1. 1 KB of SRAM is executable and meets the requirements of executable memory (random access and standard memory interface). Thus, the CPU or the execution entity 12 can execute any position within the SRAM 10. According to the present invention, at any one time, 1 KB of SRAM 10 includes up to 1 KB from NAND flash array 14 (from a total NAND capacity of 8 MB). Data from the NAND flash array 14 is downloaded into the SRAM 10, where the data in the SRAM 10 is a partial copy of the NAND flash 14 contents. In this way, the function of the SRAM 10 is emulated with respect to the contents of the NAND 12, and the contents of the NAND 12 in the SRAM 10 become executable.
2. Until this stage, only a small portion (1 KB) of the NAND flash is viable. Therefore, it is necessary to provide a mechanism capable of controlling the 1 KB SRAM buffer so that any contents of the NAND flash 14 can be included at the request of the execution entity 12.
3. In order to correctly control the contents of the SRAM buffer 10, the embodiment allows a fast download of data from the NAND flash to the SRAM buffer, and a download online algorithm for ensuring the availability of the required information in the executable buffer. including. Many types of download algorithms can be used. A very basic and simple example is given here.
i. The executable memory is inquired about the position or address of the requested data.
ii. As long as the requested address (requested by the execution entity 12) is included in the current SRAM buffer contents, the device can immediately obtain the required code from the buffer, so that the contents are not changed. .

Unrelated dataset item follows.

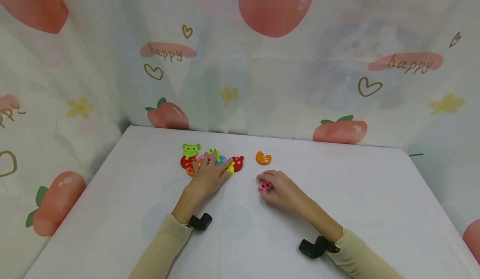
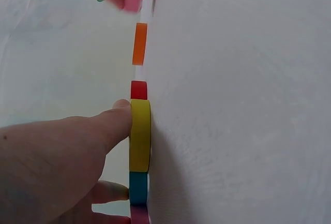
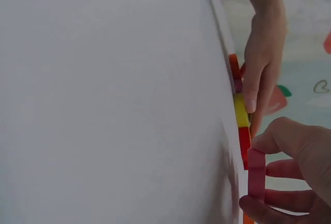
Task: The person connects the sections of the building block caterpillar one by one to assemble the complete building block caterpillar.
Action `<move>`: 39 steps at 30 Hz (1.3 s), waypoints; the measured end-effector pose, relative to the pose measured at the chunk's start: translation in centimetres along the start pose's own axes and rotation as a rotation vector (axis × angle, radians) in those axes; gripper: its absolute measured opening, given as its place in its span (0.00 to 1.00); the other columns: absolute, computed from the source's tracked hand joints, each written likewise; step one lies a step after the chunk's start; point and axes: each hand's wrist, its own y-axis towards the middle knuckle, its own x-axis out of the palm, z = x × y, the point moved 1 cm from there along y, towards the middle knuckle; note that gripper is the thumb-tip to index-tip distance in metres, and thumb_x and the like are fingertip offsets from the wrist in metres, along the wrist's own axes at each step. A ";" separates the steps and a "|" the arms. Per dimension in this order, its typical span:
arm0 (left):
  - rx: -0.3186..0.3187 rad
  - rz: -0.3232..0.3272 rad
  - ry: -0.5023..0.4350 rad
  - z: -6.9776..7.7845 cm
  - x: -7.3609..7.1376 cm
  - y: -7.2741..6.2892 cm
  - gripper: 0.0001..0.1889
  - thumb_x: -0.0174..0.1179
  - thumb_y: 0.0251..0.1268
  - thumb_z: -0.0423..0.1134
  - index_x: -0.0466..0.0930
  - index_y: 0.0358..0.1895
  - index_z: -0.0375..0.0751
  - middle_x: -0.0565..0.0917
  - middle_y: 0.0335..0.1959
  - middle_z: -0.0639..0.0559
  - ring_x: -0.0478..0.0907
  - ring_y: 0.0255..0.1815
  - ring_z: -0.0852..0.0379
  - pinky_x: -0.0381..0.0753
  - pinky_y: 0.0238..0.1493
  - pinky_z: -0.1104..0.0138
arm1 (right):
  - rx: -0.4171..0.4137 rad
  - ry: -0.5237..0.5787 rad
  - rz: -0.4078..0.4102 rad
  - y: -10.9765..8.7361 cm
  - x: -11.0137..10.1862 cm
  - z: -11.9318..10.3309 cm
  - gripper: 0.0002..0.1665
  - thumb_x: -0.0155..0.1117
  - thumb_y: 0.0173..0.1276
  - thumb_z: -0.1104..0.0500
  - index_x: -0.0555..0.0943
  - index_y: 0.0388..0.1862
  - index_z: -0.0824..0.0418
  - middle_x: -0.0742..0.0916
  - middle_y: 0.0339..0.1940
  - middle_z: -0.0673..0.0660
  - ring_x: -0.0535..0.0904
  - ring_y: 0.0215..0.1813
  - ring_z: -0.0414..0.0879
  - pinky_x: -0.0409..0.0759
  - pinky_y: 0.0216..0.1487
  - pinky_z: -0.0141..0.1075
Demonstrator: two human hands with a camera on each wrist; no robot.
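Observation:
My left hand point(image 1: 207, 179) lies with spread fingers over a joined row of colourful numbered puzzle pieces. A green animal-head piece point(image 1: 191, 150) is at the row's left end, above a red piece point(image 1: 188, 162). At the right end is another red piece point(image 1: 238, 164), with a yellow piece point(image 2: 140, 136) under my left thumb. My right hand point(image 1: 283, 190) pinches a pink spotted puzzle piece point(image 1: 265, 185) between thumb and fingers. In the right wrist view this pink piece point(image 3: 256, 176) stands just off the row's end. An orange piece point(image 1: 263, 158) numbered 10 lies apart, right of the row.
A white cloth covers the table point(image 1: 356, 195). Behind it hangs a patterned curtain point(image 1: 270, 83) with fruit, hearts and "happy" lettering. A black wrist device is on each forearm, the left point(image 1: 201, 221) and the right point(image 1: 314, 247).

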 end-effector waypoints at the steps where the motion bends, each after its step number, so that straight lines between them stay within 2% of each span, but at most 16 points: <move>1: -0.002 -0.004 -0.001 0.0 0.0 0.0 0.28 0.48 0.71 0.59 0.58 0.74 0.69 0.52 0.79 0.39 0.46 0.78 0.32 0.48 0.69 0.29 | -0.011 0.016 0.004 0.8 0.0 -0.1 0.26 0.70 0.60 0.58 0.80 0.59 0.60 0.82 0.59 0.60 0.76 0.61 0.55 0.80 0.60 0.48; 8: 0.005 -0.009 0.008 0.0 -0.1 0.0 0.28 0.47 0.72 0.59 0.58 0.74 0.69 0.52 0.78 0.38 0.47 0.78 0.31 0.48 0.69 0.28 | -0.102 0.068 0.065 6.5 0.5 0.2 0.25 0.65 0.59 0.63 0.79 0.58 0.64 0.83 0.58 0.63 0.77 0.59 0.58 0.79 0.60 0.51; 12: 0.007 -0.006 0.006 0.0 0.0 0.0 0.28 0.47 0.72 0.59 0.58 0.73 0.69 0.52 0.78 0.38 0.47 0.78 0.31 0.49 0.68 0.28 | -0.117 0.048 0.039 8.4 0.8 0.7 0.25 0.64 0.60 0.63 0.79 0.58 0.64 0.82 0.59 0.64 0.76 0.60 0.59 0.78 0.62 0.50; 18: 0.009 -0.003 0.004 0.0 0.0 0.0 0.28 0.46 0.72 0.60 0.59 0.73 0.69 0.53 0.78 0.38 0.47 0.78 0.31 0.49 0.68 0.28 | -0.135 0.048 -0.050 9.5 0.9 1.3 0.27 0.63 0.63 0.61 0.76 0.62 0.63 0.79 0.62 0.63 0.73 0.64 0.58 0.75 0.65 0.49; 33: 0.006 -0.003 0.012 -0.1 0.2 0.1 0.28 0.46 0.72 0.60 0.58 0.74 0.69 0.52 0.79 0.39 0.46 0.78 0.31 0.49 0.68 0.28 | -0.280 0.025 -0.177 11.6 0.3 1.8 0.25 0.59 0.63 0.67 0.77 0.61 0.64 0.78 0.65 0.64 0.72 0.68 0.58 0.72 0.69 0.50; 39: 0.005 0.004 0.011 -0.1 0.2 0.2 0.28 0.46 0.72 0.60 0.58 0.73 0.69 0.52 0.79 0.39 0.46 0.78 0.31 0.49 0.68 0.28 | -0.292 0.009 -0.196 11.7 0.2 1.5 0.25 0.59 0.63 0.67 0.77 0.61 0.65 0.78 0.65 0.64 0.72 0.68 0.58 0.70 0.70 0.51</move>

iii. If the requested address is not included in the current SRAM buffer contents, the download algorithm starts a download process from the requested location of the NAND flash 14 to the SRAM buffer 10. When the download process is completed, the request information becomes available in the SRAM buffer 10 in an executable state.

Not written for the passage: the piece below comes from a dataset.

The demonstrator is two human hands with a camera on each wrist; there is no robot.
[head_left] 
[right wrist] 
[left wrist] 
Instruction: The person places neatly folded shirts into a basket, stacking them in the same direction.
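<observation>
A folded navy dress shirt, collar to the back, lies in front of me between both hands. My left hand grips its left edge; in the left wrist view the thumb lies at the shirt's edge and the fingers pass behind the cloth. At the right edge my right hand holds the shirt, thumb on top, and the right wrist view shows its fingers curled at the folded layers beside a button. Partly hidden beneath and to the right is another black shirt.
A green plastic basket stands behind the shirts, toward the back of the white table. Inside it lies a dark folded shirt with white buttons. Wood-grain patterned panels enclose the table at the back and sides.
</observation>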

iv. The device of the invention processes at least one algorithm which guarantees the availability of the required information in an executable buffer. The device provides a busy signal if the information is not yet available. For example, if the requested data (depending on the data address) is not within the current range of the SRAM, the data must be downloaded from the NAND to the SRAM. This process takes time (download wait time), during which time the request address cannot return a request code (request content). Thus, the busy signal issued alerts the host system to stop requesting data until the data download is complete.
[0020]
The above download algorithm, or instruction, can be considered to meet the requirement of complete visibility of the NAND flash contents in an executable state. It should be noted that during the download process, no memory is always available for execution, so that it is not always true full visibility.
[0021]
According to another preferred embodiment of the present invention, the proposed download algorithm, ie, the instruction set, and the system architecture can be easily enhanced to have better functionality. For example, as evident from FIG. 2, the proposed architecture involves a time slot when no memory is available to execute the request code. In these cases, while the memory device is downloading the request code to be executed, it needs to provide a "busy signal" 26 to the execution entity 30 to indicate that the request code is not yet available. . The execution entity 30 should use the "busy signal" 26 to suspend execution attempts until the memory device is ready to supply the request code. There are a number of prior art platform dependent methods of pending execution attempts.
[0022]
Another preferred embodiment of the present invention has two or multiple SRAM buffers 20. This buffer, or set of buffers, can be used to prevent memory access from being locked during the download process, as is evident from FIG. In this case, the download process loads the requested content into one SRAM buffer. This is referred to as download logic 22, during which other SRAM buffers 20 are accessible and executable. The executable buffer 20 can be expanded to include more than one executable buffer. In this case, with appropriate support of the download state machine, it is possible to modify the contents of one or more buffers while simultaneously supporting code execution from one or more other buffers. This application significantly reduces read / write performance by reducing busy latency. This buffer is also called a dual buffer (when there are two buffers) or a multiple buffer.
[0023]
The foregoing description of the embodiments of the present invention has been presented for purposes of illustration and description, and is not intended to be exhaustive or to limit the invention to the precise form disclosed. From the above description, it will be apparent that many modifications and variations are possible. The scope of the invention should not be limited by this detailed description, but rather by the appended claims.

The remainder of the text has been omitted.